Opponents of genetic exceptionalism, which singles out genetic information for special treatment, often argue that genetic information is not the only sensitive information. In our survey, it became clear that genetic information is not the only type of information for which access restriction is being implemented. Access restriction methods were almost the same as those for genetic information. The most common types of information subject to access restriction were diagnoses of infectious diseases and psychiatric and psychological counseling records. In addition to these, a variety of information was subject to access restrictions.
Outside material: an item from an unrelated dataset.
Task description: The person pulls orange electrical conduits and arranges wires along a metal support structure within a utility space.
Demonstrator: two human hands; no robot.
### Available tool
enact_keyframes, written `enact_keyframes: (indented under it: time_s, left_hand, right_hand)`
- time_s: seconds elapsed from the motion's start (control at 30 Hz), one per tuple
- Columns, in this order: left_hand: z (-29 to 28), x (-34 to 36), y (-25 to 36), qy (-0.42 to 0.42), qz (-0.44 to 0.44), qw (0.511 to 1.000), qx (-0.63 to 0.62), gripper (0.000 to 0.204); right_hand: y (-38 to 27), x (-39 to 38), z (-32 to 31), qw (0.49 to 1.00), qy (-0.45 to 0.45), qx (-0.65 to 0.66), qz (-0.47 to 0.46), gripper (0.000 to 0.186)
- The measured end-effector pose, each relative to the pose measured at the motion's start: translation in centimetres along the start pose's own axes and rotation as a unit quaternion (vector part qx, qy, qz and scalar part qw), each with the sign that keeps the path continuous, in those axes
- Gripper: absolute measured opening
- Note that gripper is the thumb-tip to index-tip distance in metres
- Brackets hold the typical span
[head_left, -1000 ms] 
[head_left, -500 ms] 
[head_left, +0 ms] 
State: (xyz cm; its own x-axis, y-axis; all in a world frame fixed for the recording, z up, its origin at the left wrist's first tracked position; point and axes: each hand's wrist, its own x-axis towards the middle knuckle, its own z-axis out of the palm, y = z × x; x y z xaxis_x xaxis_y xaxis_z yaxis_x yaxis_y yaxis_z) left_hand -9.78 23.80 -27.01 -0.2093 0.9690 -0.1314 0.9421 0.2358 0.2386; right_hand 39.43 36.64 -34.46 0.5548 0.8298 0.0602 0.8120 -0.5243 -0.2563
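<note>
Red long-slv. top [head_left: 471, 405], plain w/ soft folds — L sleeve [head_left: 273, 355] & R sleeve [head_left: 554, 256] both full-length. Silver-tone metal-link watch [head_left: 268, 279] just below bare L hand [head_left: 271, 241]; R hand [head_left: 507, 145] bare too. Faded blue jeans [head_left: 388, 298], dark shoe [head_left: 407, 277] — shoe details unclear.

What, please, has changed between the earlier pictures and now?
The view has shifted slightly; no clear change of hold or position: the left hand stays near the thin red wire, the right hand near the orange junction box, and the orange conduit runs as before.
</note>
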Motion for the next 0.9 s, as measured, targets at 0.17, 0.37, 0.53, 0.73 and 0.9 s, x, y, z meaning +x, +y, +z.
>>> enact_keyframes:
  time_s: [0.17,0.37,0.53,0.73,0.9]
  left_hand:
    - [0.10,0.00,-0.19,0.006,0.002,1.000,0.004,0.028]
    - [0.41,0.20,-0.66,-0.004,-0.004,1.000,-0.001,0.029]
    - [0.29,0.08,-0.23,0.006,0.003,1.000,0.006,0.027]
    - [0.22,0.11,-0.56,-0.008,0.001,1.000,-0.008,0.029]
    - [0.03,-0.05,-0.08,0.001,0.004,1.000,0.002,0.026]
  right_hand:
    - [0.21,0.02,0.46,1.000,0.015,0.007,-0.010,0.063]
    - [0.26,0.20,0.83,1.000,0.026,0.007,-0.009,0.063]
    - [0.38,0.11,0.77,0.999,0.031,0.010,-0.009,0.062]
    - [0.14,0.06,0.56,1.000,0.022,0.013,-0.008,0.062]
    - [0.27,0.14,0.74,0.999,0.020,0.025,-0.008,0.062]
Infectious diseases, mental illness, and genetic diseases are the main targets of storage segregation which may have something to do with the history of discrimination against these diseases in Japan. Based on the Eugenic Protection Law enacted in 1948, it is reported that more than 16,500 people with genetic diseases, Hansen’s disease, and mental illness were sterilized against their will until approximately the 1980s. A lawsuit filed by victims of forced sterilization against the government under the National Compensation Law led to compensation for those who had undergone eugenic surgery (Higuchi et al. 2019; Yamamoto 1993). There is another important case regarding infectious diseases. Even after the prevention and treatment of leprosy became widely known, the policy of isolating leprosy patients in sanatoriums continued unabated until the Leprosy Prevention Law was repealed in 1996. In 2001, after the government lost a lawsuit brought by sanatorium residents in the district court, Prime Minister Junichiro Koizumi decided to abandon the appeal, and the government accepted the ruling (Watts 2001). Although it is unclear whether the special management of genetic information, infectious disease diagnoses, and psychiatric history in EMRs, different from general medical information, will contribute to preventing the recurrence of the systematic discrimination that once occurred in Japan, it may have significance as a device to remember past mistakes.